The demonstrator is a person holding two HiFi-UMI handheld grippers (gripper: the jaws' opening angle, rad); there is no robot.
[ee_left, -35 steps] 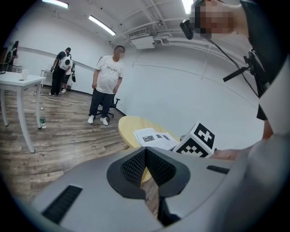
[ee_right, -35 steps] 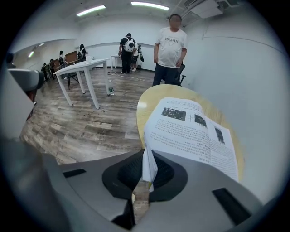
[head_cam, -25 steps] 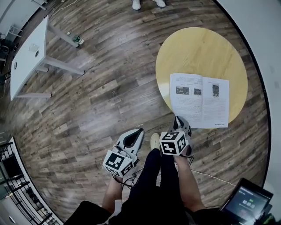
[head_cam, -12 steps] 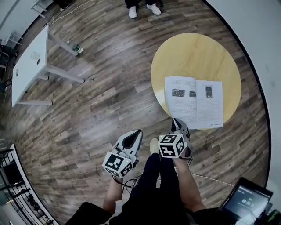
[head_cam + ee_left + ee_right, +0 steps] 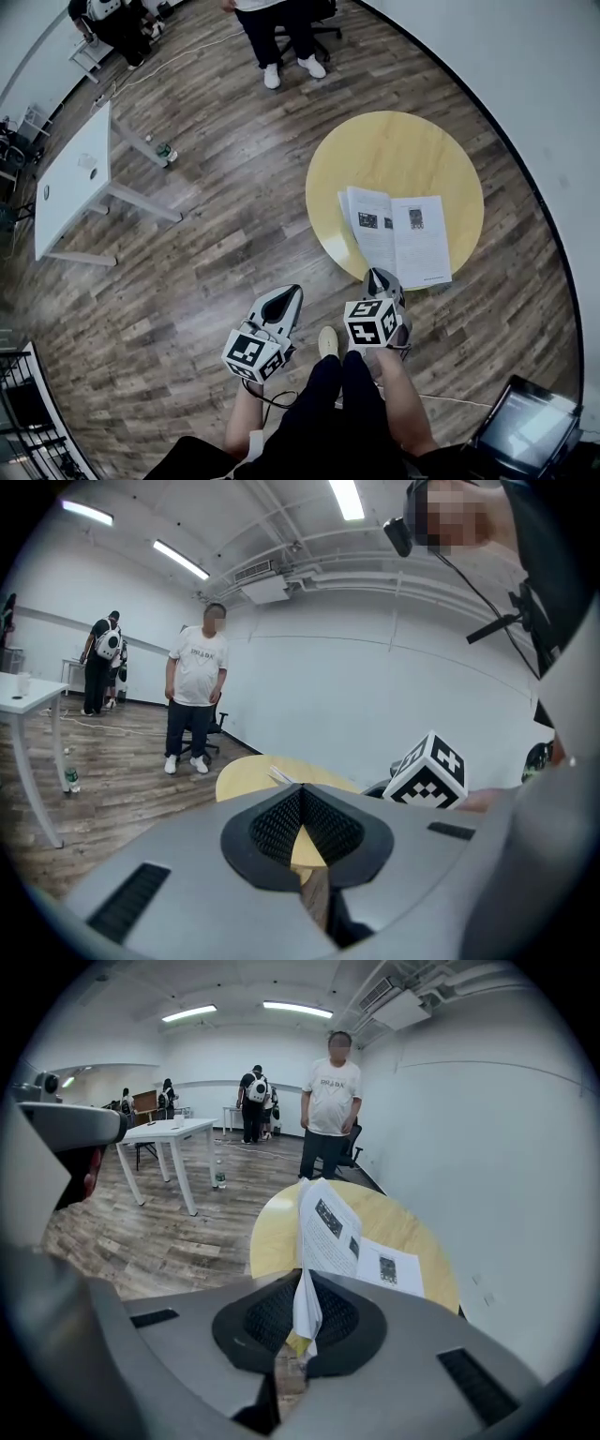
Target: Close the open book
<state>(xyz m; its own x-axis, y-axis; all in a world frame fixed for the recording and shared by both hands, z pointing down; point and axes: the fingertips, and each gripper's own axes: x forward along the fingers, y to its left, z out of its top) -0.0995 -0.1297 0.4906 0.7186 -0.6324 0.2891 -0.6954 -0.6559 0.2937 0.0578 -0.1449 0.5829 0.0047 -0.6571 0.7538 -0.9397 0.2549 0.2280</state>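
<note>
Book page (image 5: 323, 1227) now lifted off table (image 5: 394, 150), apparently pinched by right hand-held gripper (image 5: 306, 1279); left hand-held gripper (image 5: 302, 794) clenched.

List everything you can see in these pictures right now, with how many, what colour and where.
table: one, round, yellow, ahead on the right.
book: one, white pages, open on the table's near side, left page raised.
desk: one, white, far left.
bottle: one, greenish, on the floor by the desk.
bystander: one, white shirt, dark trousers, beyond the table.
chair: one, black, behind the bystander.
screen: one, dark, near right.
legs: two, dark trousers, bottom centre.
left claw: one, grey, shut, empty.
right claw: one, grey, shut on the book's raised page.
</note>
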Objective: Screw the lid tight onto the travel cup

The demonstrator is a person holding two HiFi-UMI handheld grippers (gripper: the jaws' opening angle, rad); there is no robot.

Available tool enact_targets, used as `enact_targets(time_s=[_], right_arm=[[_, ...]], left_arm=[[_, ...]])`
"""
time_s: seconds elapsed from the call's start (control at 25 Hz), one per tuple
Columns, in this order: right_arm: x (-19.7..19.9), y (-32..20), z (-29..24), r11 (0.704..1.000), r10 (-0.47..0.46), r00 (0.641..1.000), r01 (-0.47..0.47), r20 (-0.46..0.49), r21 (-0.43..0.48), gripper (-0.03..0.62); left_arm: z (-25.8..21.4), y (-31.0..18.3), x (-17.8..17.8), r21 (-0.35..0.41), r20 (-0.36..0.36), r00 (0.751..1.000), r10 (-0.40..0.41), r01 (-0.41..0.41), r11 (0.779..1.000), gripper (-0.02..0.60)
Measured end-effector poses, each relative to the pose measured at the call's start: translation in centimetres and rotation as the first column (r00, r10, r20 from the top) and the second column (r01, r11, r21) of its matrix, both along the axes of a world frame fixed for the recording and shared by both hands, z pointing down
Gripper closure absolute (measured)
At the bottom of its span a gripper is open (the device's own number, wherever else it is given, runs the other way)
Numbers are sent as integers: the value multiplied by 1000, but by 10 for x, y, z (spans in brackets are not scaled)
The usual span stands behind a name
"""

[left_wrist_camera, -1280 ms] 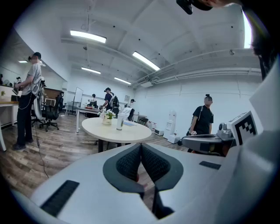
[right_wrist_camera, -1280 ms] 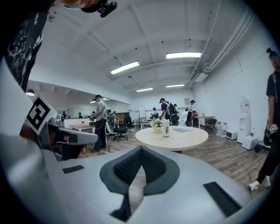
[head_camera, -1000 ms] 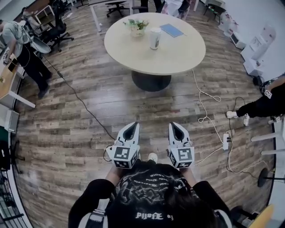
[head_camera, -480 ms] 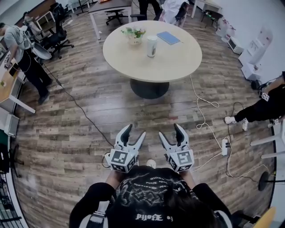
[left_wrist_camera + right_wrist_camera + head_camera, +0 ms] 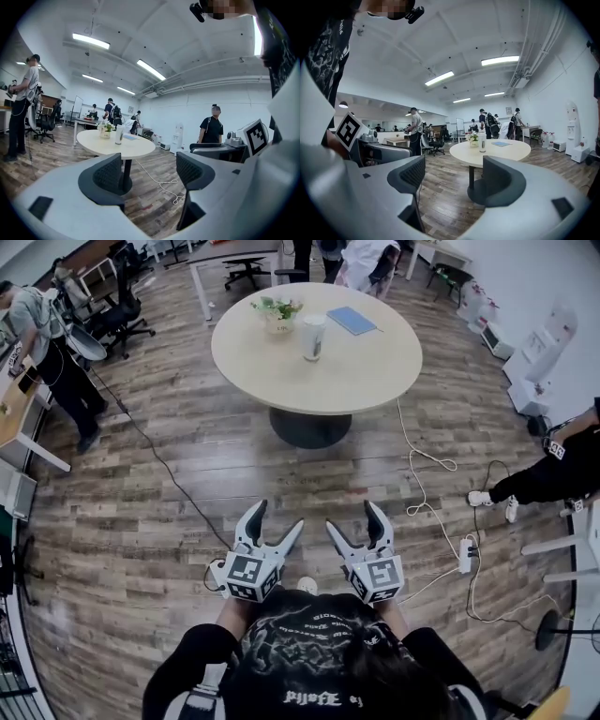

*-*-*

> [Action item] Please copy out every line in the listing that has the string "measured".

> [Solution for this exercise]
Measured end-effector poses, each relative to the pose measured at the call's start: translation in centimetres and rotation as the first column (r00, r10, r20 from the top) and the second column (r01, r11, r21) of its matrix, both along the axes of a world frame fixed for the recording and shared by both hands, z pointing down
Gripper closure absolute (measured)

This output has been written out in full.